If you are inclined to offer such defenses or explanations as the O.B. has suggested above, then more power to you. As for yours truly, the increasingly fervent struggle among the die-hard Yankee supremacists to find further evidence of their own superiority has long since become more amusing than irritating. Yet the O.B. must confess that when confronted directly and individually with this attitude on the part of one of his northern brethren or sisters, he occasionally succumbs to temptation and serves up a little anecdote/parable from his graduate school years. Though a thoroughly fine fellow in every other aspect, one of the O.B.’s student colleagues of northern extraction could not resist responding to each and every winter weather warning with a diatribe about southerners’ utter ineptitude behind the wheel under icy conditions. This inclination abated but little even after he decided to “go native” by renting a little house way out in the country on a road so remote and overgrown that even the sheriff was afraid to use it. Call it karma or poetic justice or whatever you like, but one foggy morning when the old Ice Man cometh in to school, he rounded a blind curve to find himself already well inside braking limits from a flipped pickup whose disgorged contents included several pigs and a prodigious accumulation of their waste products.
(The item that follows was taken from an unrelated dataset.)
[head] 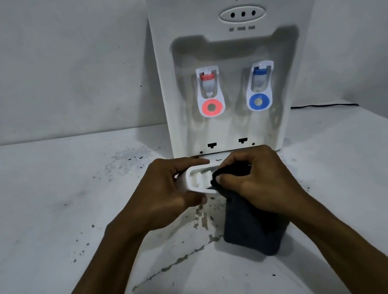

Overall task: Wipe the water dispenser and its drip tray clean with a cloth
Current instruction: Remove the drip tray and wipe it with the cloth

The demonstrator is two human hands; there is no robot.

Driven by their instinctive disdain for any form of untidiness, the porcine passengers had naturally fled the scene, but alas, when our intrepid Yankee panicked and hit the brakes too suddenly to avoid the overturned truck, the piggy leavings, so to speak, contributed significantly to his ensuing skid into the ditch.

 

An unusually detailed report of the incident made the local paper the next day, all but obliging us to observe that “You Yankees obviously don’t know how to drive on pig poop.” By the time the O.B. finishes dishing out all the excruciating details of this incident, he typically finds his ambushed northern listeners clearly eager to escape both him and any possible consideration of the sociological implications of his story. This suits the O.B. fine, of course, although he does think they might at least hang around long enough to pick up some potentially life-saving tips on proper braking techniques when driving on hog manure.